Na penúltima “Artforum” de 1969, em entrevista, Joseph Beuys
dizia que ser professor era a sua maior obra de arte: “O restante é um produto
residual, uma mera demonstração. Se te queres expressar, tens de apresentar
algo tangível. Mas, depois, até isso se reduz à função de documento histórico.
E os objetos já não têm grande importância”, dizia. Pois, inadvertidamente
podia estar a descrever a relação do Art Ensemble of Chicago com a indústria
fonográfica. Aliás, em maio desse mesmo ano, antes de partir para Paris, a
trupe organizou um concerto de despedida na sua cidade natal que teve como
ponto alto um momento impossível de reproduzir em estúdio: conta Paul
Steinbeck, em “Message to Our Folks”, que, entre uma marcha algo paródica, com
direito a fanfarra e a prosódia solene, Joseph Jarman circulou entre o público,
distribuindo bandeirinhas dos EUA e gritando “A América está nas vossas mãos!”.

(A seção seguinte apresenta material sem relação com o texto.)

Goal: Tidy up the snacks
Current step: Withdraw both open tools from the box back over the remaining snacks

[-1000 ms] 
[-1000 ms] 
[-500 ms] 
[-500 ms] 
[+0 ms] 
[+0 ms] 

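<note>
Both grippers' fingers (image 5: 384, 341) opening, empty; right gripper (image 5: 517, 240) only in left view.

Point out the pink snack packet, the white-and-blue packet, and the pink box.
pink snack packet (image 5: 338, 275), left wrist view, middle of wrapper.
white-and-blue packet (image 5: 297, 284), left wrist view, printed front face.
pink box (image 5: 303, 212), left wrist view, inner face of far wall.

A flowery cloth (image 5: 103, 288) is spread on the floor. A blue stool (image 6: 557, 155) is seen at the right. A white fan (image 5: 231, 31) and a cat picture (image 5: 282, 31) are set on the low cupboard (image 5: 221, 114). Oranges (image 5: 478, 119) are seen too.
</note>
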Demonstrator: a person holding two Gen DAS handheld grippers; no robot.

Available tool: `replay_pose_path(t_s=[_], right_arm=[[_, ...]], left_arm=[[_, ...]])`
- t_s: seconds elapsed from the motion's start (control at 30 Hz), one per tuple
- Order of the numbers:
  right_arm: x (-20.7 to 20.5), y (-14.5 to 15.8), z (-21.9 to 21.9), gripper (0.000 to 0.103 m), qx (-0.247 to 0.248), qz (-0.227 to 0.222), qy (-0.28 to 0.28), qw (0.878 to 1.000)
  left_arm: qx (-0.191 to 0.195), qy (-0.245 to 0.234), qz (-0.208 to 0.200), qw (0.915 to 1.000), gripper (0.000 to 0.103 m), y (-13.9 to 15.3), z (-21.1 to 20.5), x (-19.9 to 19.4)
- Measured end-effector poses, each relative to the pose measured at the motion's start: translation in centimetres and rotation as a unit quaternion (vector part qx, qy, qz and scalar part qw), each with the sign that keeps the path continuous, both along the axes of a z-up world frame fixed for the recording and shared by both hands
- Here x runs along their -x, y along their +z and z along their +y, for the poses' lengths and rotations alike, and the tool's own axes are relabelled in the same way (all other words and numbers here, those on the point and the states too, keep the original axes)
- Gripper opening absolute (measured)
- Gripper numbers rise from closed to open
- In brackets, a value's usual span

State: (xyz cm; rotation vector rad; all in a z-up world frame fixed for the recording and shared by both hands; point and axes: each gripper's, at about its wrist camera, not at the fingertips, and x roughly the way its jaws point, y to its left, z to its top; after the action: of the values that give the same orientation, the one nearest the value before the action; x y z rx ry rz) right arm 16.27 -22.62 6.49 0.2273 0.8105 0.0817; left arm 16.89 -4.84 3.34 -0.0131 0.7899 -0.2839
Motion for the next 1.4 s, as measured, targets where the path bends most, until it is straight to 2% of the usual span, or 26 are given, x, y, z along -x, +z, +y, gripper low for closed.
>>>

Como é óbvio, nesse mesmo instante, ninguém pensaria que, 50 anos depois, e
após o falecimento de Jarman, de Lester Bowie e Malachi Favors, o Art Ensemble
of Chicago ainda se poria a atravessar o Atlântico e a levantar ondas. Mas, eis
que ele aí está, terça, na Casa da Música, com dois sobreviventes dessa era (Roscoe
Mitchell e Don Moye - na foto) à frente de uma formação onde se incluem Hugh Ragin e
Tomeka Reid e que possui tanto de retrospetivo como de prospetivo – para o
confirmar, basta escutar o recente “We Are on the Edge: A 50th Anniversary
Celebration” (Pi). Moye, numa conversa com a “Modern Drummer”, em 1981, sintetizou
deste modo o que faziam em palco: “Nas mais antigas tradições musicais e
artísticas negras, uma atuação como a nossa não se poderia resumir
exclusivamente à música. Teria de se dirigir à totalidade das coisas. Por isso,
encaramo-la sobretudo como uma experiência holística.”
Não se vislumbra atitude
mais atual, claro, numa altura em que, dentro do possível, se presta especial
atenção a um dos peculiares paradoxos em que o jazz sempre assentou: o de ter
conquistado uma aura mítica à custa da expressão ao vivo dos seus agentes ao
mesmo tempo que ia procedendo à construção do cânone a cada nova sessão de
gravação. Demonstra-o a vertiginosa série de concertos que se avizinha, em que
se parece disputar a frase com que o célebre “The Jazz Book”, de Joachim Berendt,
abria: “O jazz foi sempre do interesse de uma minoria de pessoas – sempre.” Atente-se
ao Outono em Jazz: além do AEC, vão ao Porto figuras como Kevin Hays e Lionel
Loueke (amanhã), Rabih Abou-Khalil e Joachim Kühn (domingo, 27) ou o quarteto
de Rodrigo Amado com Joe McPhee, Kent Kessler e Chris Corsano (quarta, 30) – a
mesma formação, já agora, que toca a 27 em Coimbra (num Jazz ao Centro que
inclui também Steve Coleman, a 19, ou Fred Frith, a 25) e a 31 na Culturgest. Por
sua vez, com o impecável trio de Kenny Barron, arranca na quinta o SeixalJazz,
em que se destacam ainda o quarteto de Peter Bernstein (sábado, 19), Ralph
Towner (quarta, 23) e a Monk’estra, de John Beasley (sábado, 26). É obra.